31 March 2020 - Ayush Garg
Artificial intelligence (AI) enables machines to learn from experience, adjust to new input, and perform tasks as humans do. Most of the AI examples you hear about today - from computers that play chess to cars that drive themselves - rely heavily on deep learning and natural language processing. Through the use of these technologies, computers can be trained to perform specific tasks by processing large amounts of data and recognizing patterns in the data.
History Of Artificial Intelligence
The term artificial intelligence was adopted in 1956, but it has become more popular today thanks to increased data volumes, advanced algorithms, and improvements in computing power and storage.
Initial artificial intelligence research in the 1950s explored topics such as problem solving and symbolic methods. In the 1960s, the United States Department of Defense showed interest in this type of work and began training computers to imitate basic human reasoning. For example, the Defense Advanced Research Projects Agency (DARPA) carried out street planning projects in the 1970s. And DARPA produced smart personal assistants in 2003, long before Siri, Alexa or Cortana were common names.
This initial work paved the way for automation and formal reasoning that we see in computers today, including decision support systems and intelligent search systems that can be designed to complement and enhance human capabilities. Although Hollywood movies and science fiction novels depict artificial intelligence as human-like robots that take over the world, the current evolution of AI technologies is not so terrifying - or that clever. Instead, artificial intelligence has evolved to bring many specific benefits to all industries. Read on for modern examples of artificial intelligence in the areas of healthcare, retail, and more.
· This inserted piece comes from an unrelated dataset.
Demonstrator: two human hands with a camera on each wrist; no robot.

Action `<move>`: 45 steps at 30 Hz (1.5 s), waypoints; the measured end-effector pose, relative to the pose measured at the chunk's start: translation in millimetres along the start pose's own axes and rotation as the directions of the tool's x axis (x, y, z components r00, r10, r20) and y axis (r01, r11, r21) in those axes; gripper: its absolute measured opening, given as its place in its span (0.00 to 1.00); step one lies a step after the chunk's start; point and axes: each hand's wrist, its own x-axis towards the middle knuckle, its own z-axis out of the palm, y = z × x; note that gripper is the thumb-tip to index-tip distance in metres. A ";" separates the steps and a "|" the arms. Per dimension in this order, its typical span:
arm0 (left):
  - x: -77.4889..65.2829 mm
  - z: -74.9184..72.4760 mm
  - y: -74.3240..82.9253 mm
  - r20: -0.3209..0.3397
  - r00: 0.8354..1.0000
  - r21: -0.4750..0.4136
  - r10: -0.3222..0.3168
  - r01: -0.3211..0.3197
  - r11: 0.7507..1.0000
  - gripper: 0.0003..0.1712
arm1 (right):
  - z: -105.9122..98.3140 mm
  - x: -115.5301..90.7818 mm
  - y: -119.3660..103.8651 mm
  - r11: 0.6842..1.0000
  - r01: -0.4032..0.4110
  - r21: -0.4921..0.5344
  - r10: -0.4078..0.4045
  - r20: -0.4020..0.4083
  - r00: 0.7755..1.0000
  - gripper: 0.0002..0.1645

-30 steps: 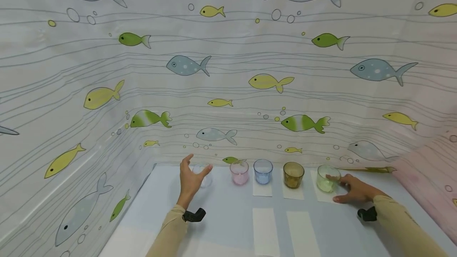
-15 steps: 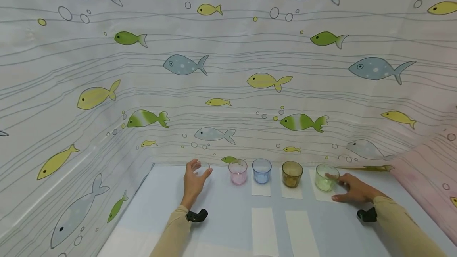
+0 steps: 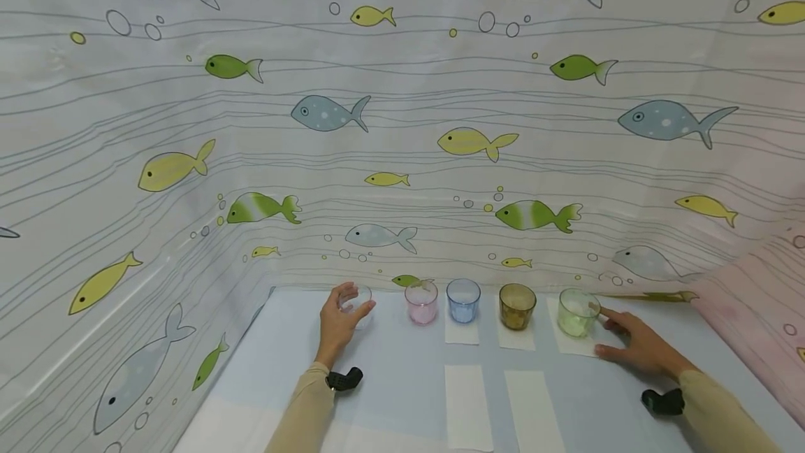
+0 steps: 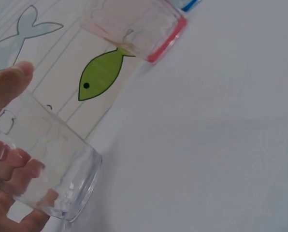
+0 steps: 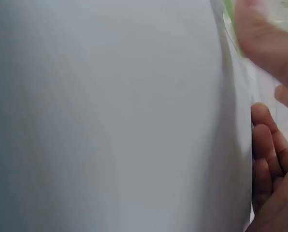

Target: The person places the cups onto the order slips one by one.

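In the head view my left hand (image 3: 339, 324) holds a clear glass (image 3: 363, 297) at the left of the row, fingers curled round its far side. The left wrist view shows that clear glass (image 4: 62, 159) with fingertips seen through it and the thumb near its rim. My right hand (image 3: 644, 344) is beside the light green glass (image 3: 577, 317) at the right end, its index finger extended at the glass's right side; whether it touches is unclear. The green glass stands upright on a white paper strip. In the right wrist view only the fingers (image 5: 262, 140) and a sliver of green show.
Between the hands stand a pink glass (image 3: 421, 305), a blue glass (image 3: 463, 303) and a brown glass (image 3: 518, 307). White paper strips (image 3: 468, 407) lie on the pale table (image 3: 390, 397). A fish-patterned sheet (image 3: 402, 159) rises behind and at both sides.
My left fingers have closed in around the clear glass. The right hand has drawn back to the right and toward me, its fingers off the green glass's rim. The glasses have stayed put.
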 end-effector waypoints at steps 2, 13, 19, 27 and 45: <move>-0.5 -0.5 0.2 0.002 1.000 0.007 -0.005 0.005 1.000 0.43 | 0.7 -6.8 0.2 1.000 -0.014 0.007 0.014 -0.023 1.000 0.58; -0.6 -1.9 1.3 0.005 1.000 0.009 -0.014 0.014 1.000 0.45 | -9.1 -46.6 -26.9 0.995 -0.065 0.077 0.086 -0.313 0.946 0.52; -4.6 -2.0 -0.5 -0.008 1.000 0.000 -0.018 0.018 1.000 0.44 | 5.2 -59.9 -64.9 0.986 0.086 0.146 -0.009 -0.462 0.887 0.46; -4.3 1.2 -0.6 -0.012 0.999 0.003 -0.036 0.036 0.999 0.44 | 35.5 -58.2 -131.3 0.962 0.191 0.195 -0.128 -0.298 0.946 0.50; -4.7 5.3 -4.4 -0.019 1.000 -0.012 -0.018 0.017 1.000 0.47 | 99.3 -46.9 -192.4 0.938 0.296 0.181 -0.303 0.011 0.953 0.68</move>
The development of full artificial intelligence could spell the end of the human race….It would take off on its own, and re-design itself at an ever increasing rate. Humans, who are limited by slow biological evolution, couldn't compete, and would be superseded. - Stephen Hawking
Importance Of Artificial Intelligence
Artificial intelligence automates repetitive learning and discovery through data. Artificial intelligence is different from hardware-based robot automation. Instead of automating manual tasks, artificial intelligence high-volume computerized tasks reliably and without fatigue. For this type of automation, human research remains critical to setting up the system and asking the right questions.
- Integration with daily life
AI adds intelligence to existing products. In most cases, artificial intelligence will not be sold as an individual application. Instead, the products it already uses will be enhanced with artificial intelligence resources, much like Siri was added as a feature to a new generation of Apple products. Automation, conversational platforms, bots, and smart machines can be combined with large amounts of data to improve many technologies at home and in the workplace, from security intelligence to investment analysis.
- Good. Better, Best!!
Artificial intelligence is adapted through progressive learning algorithms to allow data to carry out programming. Artificial intelligence finds structure and regularities in the data so that the algorithm acquires a skill: the algorithm becomes a classifier or an indicator. So that just as the algorithm can be taught to play chess, it can also be taught which product to recommend next online. And models adapt when new data is provided. Delayed propagation is an artificial intelligence technique that allows the model to make adjustments, through training and aggregated data, when the first answer is not correct.
- Understands Data
Artificial intelligence makes the most of data. When algorithms are self-learning, the data itself can become intellectual property. The answers are in the data; you just have to apply artificial intelligence to bring them to light. Because the role of data is now more important than ever before, they can create a competitive advantage. If you have the best data in a competitive industry, even if everyone applies similar techniques, the best data will succeed,
The other side of the coin: Challenges Of Using AI
○Artificial intelligence will have to transform all industries, but we have to understand its limits.
○The main limitation of artificial intelligence is that it learns from data. There is no other way that knowledge can be incorporated. This means that any inaccuracy in the data will be reflected in the results. And any additional prediction or analysis layers have to be added separately.
○Today's AI systems are trained to perform a clearly defined task. The system that plays poker cannot play solitaire or chess. The fraud detection system cannot drive a car or give you legal advice. In fact, an AI system that detects health care fraud cannot accurately detect fraud in tax or warranty claims. In other words, these systems are very, very specialized. They focus on a single task and are far from behaving like humans.
○In the same way, self-learning systems are not autonomous systems. The imaginary AI technologies you see in movies and on TV are still science fiction. But computers that can probe complex data to learn and refine specific tasks are becoming quite common.